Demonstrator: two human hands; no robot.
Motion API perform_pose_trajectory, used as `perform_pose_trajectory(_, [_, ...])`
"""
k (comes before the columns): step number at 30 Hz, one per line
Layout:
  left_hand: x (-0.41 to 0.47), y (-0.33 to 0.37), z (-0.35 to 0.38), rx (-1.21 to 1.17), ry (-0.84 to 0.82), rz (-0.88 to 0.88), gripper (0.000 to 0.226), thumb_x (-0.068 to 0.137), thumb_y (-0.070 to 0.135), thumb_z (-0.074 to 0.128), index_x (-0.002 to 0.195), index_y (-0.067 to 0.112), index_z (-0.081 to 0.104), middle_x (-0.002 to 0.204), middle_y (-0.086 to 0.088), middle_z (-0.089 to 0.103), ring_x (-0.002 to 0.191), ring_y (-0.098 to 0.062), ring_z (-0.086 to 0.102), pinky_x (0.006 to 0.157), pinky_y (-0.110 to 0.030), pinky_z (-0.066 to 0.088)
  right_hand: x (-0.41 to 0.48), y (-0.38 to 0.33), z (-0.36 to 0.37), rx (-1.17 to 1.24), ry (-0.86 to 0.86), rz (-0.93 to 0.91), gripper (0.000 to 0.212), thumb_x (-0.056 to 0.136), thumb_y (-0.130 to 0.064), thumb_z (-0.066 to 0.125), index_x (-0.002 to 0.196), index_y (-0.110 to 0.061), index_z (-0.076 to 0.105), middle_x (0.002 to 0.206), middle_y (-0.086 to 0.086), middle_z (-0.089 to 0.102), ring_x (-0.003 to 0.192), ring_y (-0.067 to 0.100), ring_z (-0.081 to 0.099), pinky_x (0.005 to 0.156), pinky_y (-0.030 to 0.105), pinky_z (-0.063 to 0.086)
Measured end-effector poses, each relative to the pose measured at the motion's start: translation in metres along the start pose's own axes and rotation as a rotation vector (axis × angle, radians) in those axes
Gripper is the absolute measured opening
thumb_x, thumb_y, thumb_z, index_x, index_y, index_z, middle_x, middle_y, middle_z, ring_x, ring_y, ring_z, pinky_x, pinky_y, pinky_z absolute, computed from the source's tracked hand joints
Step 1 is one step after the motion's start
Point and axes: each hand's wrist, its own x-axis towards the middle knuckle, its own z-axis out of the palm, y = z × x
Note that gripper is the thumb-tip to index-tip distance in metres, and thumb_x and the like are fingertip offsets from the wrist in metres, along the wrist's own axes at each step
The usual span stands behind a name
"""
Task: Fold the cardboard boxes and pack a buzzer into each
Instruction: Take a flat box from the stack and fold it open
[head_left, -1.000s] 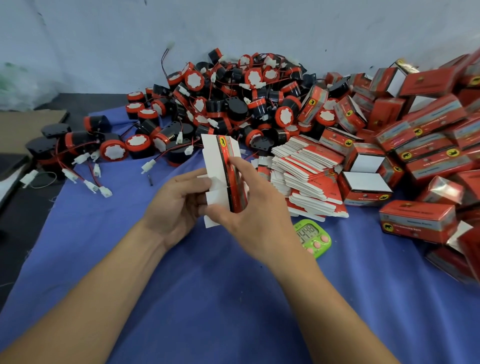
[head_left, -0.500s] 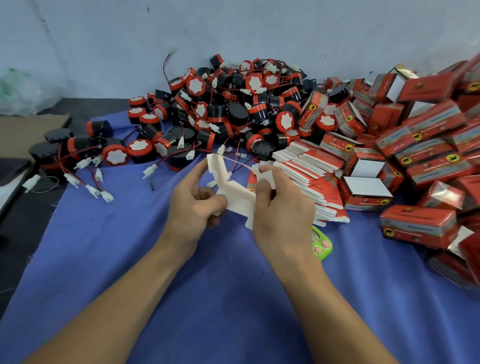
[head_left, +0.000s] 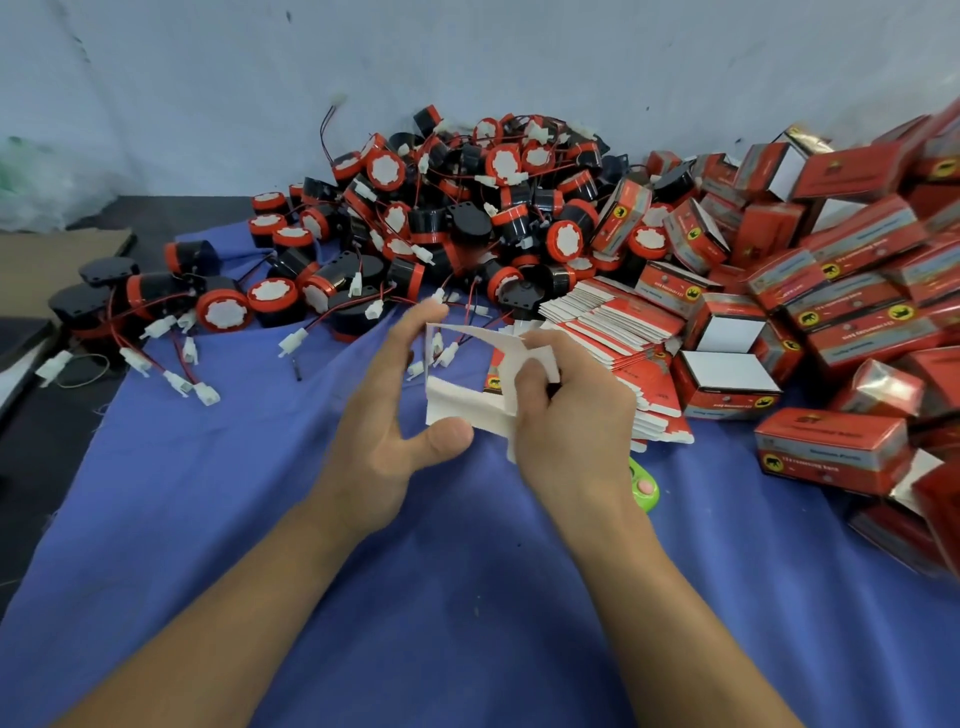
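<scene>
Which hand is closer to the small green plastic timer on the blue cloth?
Right. The right hand is directly beside the small green plastic timer, its wrist hiding part of it; the left hand is farther left, beyond the white cardboard box.

Mid-frame, both hands, left hand (head_left: 387, 431) and right hand (head_left: 566, 415), hold a half-opened box (head_left: 467, 405); buzzers (head_left: 467, 208) are piled behind on blue cloth (head_left: 441, 597).
</scene>
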Motion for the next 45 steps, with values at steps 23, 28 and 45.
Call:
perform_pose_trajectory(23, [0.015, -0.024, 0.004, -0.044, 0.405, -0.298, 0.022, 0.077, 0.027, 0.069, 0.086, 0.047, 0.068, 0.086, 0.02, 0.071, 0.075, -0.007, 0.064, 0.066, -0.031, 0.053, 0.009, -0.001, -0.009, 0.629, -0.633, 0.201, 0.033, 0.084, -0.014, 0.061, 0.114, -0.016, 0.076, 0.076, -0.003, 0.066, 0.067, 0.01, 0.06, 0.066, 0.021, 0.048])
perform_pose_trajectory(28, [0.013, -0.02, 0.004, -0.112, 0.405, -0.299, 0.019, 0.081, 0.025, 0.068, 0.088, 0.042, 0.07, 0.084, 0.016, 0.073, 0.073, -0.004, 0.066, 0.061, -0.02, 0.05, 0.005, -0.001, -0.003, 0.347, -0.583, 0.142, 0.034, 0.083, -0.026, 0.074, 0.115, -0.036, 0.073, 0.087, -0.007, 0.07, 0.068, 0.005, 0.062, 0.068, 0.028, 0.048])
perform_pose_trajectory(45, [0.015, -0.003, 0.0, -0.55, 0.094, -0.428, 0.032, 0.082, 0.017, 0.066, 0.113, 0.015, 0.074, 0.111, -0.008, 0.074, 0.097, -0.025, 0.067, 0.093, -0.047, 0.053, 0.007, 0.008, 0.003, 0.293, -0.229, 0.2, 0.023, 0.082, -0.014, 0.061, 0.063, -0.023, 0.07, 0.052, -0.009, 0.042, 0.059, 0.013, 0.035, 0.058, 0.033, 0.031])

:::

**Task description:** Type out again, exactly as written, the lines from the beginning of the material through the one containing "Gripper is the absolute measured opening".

**Solution below:**
Demonstrator: two human hands; no robot.
Motion API perform_pose_trajectory, used as `perform_pose_trajectory(_, [_, ...])`
"""
k (comes before the columns): step number at 30 Hz, one per line
Layout:
  left_hand: x (-0.41 to 0.47), y (-0.33 to 0.37), z (-0.35 to 0.38), rx (-1.21 to 1.17), ry (-0.84 to 0.82), rz (-0.88 to 0.88), gripper (0.000 to 0.226), thumb_x (-0.068 to 0.137), thumb_y (-0.070 to 0.135), thumb_z (-0.074 to 0.128), index_x (-0.002 to 0.195), index_y (-0.067 to 0.112), index_z (-0.081 to 0.104), middle_x (-0.002 to 0.204), middle_y (-0.086 to 0.088), middle_z (-0.089 to 0.103), ring_x (-0.002 to 0.191), ring_y (-0.098 to 0.062), ring_z (-0.086 to 0.102), pinky_x (0.006 to 0.157), pinky_y (-0.110 to 0.030), pinky_z (-0.066 to 0.088)
  right_hand: x (-0.41 to 0.48), y (-0.38 to 0.33), z (-0.36 to 0.37), rx (-1.17 to 1.24), ry (-0.86 to 0.86), rz (-0.93 to 0.91), gripper (0.000 to 0.212), thumb_x (-0.056 to 0.136), thumb_y (-0.130 to 0.064), thumb_z (-0.066 to 0.125), index_x (-0.002 to 0.196), index_y (-0.110 to 0.061), index_z (-0.076 to 0.105), middle_x (0.002 to 0.206), middle_y (-0.086 to 0.086), middle_z (-0.089 to 0.102), ring_x (-0.003 to 0.192), ring_y (-0.067 to 0.100), ring_z (-0.081 to 0.099), pinky_x (0.005 to 0.156), pinky_y (-0.030 to 0.105), pinky_z (-0.063 to 0.086)
Measured end-effector poses, each relative to the pose measured at the motion's start: translation in metres along the start pose's own axes and rotation as a rotation vector (axis × angle, radians) in those axes
Gripper is the absolute measured opening

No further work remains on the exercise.